L'ancien chef politique des Serbes de Bosnie Radovan Karadzic a refusé mardi de plaider coupable ou non coupable devant le Tribunal pénal international (TPI) pour l'ex-Yougoslavie, qu'il ne reconnaît pas, et le tribunal a décidé à sa place qu'il plaiderait non coupable.

«Je ne vais pas du tout plaider coupable ou non (...) ce tribunal n'a pas le droit de me juger», a déclaré Radovan Karadzic, 63 ans, qui se défend seul devant le TPI à La Haye et encourt la prison à vie.

«Je prononce donc un plaidoyer de non culpabilité à votre place sur les onze chefs d'accusation» de génocides, crimes de guerre et crimes contre l'humanité, a réagi le juge britannique Iain Bonomy, conformément à la procédure, avant de lever l'audience.

Selon les statuts du TPI, les juges peuvent désormais fixer les dates des audiences de préparation du procès de M. Karadzic, qui ne devrait commencer avant plusieurs mois.
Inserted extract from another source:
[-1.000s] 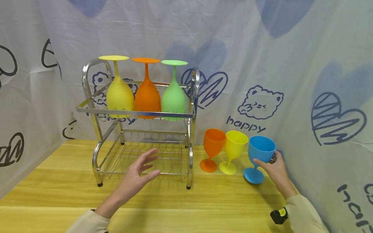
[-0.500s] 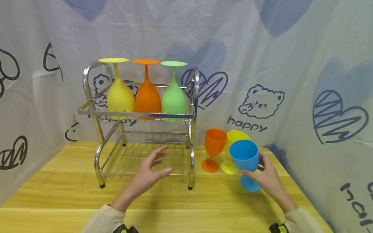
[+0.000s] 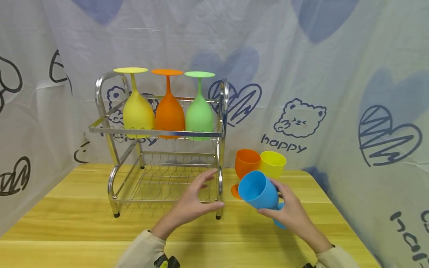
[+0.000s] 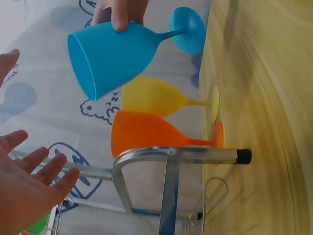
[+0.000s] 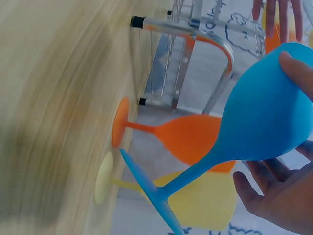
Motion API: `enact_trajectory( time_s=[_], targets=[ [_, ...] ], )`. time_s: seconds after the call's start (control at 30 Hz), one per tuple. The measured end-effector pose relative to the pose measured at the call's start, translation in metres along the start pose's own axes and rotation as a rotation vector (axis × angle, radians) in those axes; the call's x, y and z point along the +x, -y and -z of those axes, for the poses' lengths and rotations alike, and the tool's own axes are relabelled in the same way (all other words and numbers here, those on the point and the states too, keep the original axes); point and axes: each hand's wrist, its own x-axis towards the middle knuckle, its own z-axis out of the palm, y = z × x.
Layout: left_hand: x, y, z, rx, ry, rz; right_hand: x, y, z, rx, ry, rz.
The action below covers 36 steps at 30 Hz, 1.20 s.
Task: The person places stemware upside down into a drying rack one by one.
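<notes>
A blue goblet (image 3: 259, 191) is gripped round its bowl by my right hand (image 3: 291, 212). It hangs above the table, tilted with its mouth toward the left, and in the right wrist view its foot (image 5: 151, 193) is off the surface. My left hand (image 3: 191, 204) is held in the air before the rack's right front leg, fingers spread and nothing in them. Behind the blue goblet, an orange goblet (image 3: 247, 162) and a yellow goblet (image 3: 273, 163) stand upright on the table. The blue one hides part of both in the head view.
A two-tier metal rack (image 3: 167, 132) stands left of centre. On its top tier sit an upside-down yellow goblet (image 3: 138, 113), an orange one (image 3: 169, 115) and a green one (image 3: 199, 115). Wire slots (image 3: 171, 182) form the lower tier. Printed cloth surrounds the wooden table (image 3: 83, 223).
My right hand has lifted the blue goblet from the right side, carried it left and toward me, and tipped it over. The left hand has moved right, toward the goblet.
</notes>
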Motion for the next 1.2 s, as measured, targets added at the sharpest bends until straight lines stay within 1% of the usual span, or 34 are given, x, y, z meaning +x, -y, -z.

Radovan Karadzic apparaissait mardi pour la septième fois devant le TPI depuis qu'il a été arrêté le 21 juillet 2008 à Belgrade après avoir été en fuite pendant treize ans.

M. Karadzic, accusé par le procureur d'être le «cerveau» de la guerre de Bosnie, qui a fait 100.000 morts et 2,2 millions de déplacés entre 1992 et 1995, a remis en cause une nouvelle fois le droit du TPI à le juger.

«Aujourd'hui, je conteste (ce droit) sur la base de mon accord avec la communauté internationale, dont le représentant à l'époque était Richard Holbrooke», a-t-il déclaré.

Depuis son arrestation, Radovan Karadzic affirme qu'il a réussi à échapper pendant treize ans à la justice internationale grâce à un accord secret avec M. Holbrooke, négociateur américain des accords de Dayton qui ont mis fin à la guerre de Bosnie en 1995.

Selon Radovan Karadzic, l'accord prévoyait que les poursuites à son encontre seraient abandonnées s'il se retirait de la vie politique et publique. M. Holbrooke a toujours nié l'existence d'un tel accord.

«Je défends un principe selon lequel on ne peut mettre fin à des guerres et signer des accords de paix par la tromperie», a affirmé M. Karadzic. Citant «un poète serbe», M. Karadzic, qui a publié plusieurs recueils de poésie pendant qu'il était en fuite, a conclu: «Mon procès devient le procès du monde entier».

M. Karadzic devait plaider mardi sur une nouvelle version de son acte d'accusation, actualisée en fonction des procès passés et des évolutions de la jurisprudence et déposée par le procureur en février. La version en vigueur au moment de son arrestation datait de 2000.

Le nouvel acte d'accusation comporte deux chefs d'accusation pour génocide, concernant le massacre de 8.000 Musulmans à Srebrenica (est de la Bosnie) en juillet 1995 et des crimes commis en Bosnie en 1992, et neuf chefs d'accusation pour crimes de guerre et crimes contre l'humanité, dont le siège de Sarajevo.

Il souligne que Radovan Karadzic était «la plus haute autorité civile et militaire» de la République serbe de Bosnie entre 1992 et 1996 et détaille les persécutions, exterminations, déportations, actes inhumains ou prises d'otages, commis dans 27 communes bosniaques par l'armée des Serbes de Bosnie.

Selon le procureur, il est l'un des principaux artisans d'un plan d'«expulsion définitive» des Musulmans et des Croates vivant dans des zones de Bosnie-Herzégovine convoitées par les Serbes de Bosnie, avec son ancien bras droit militaire Ratko Mladic, toujours en fuite.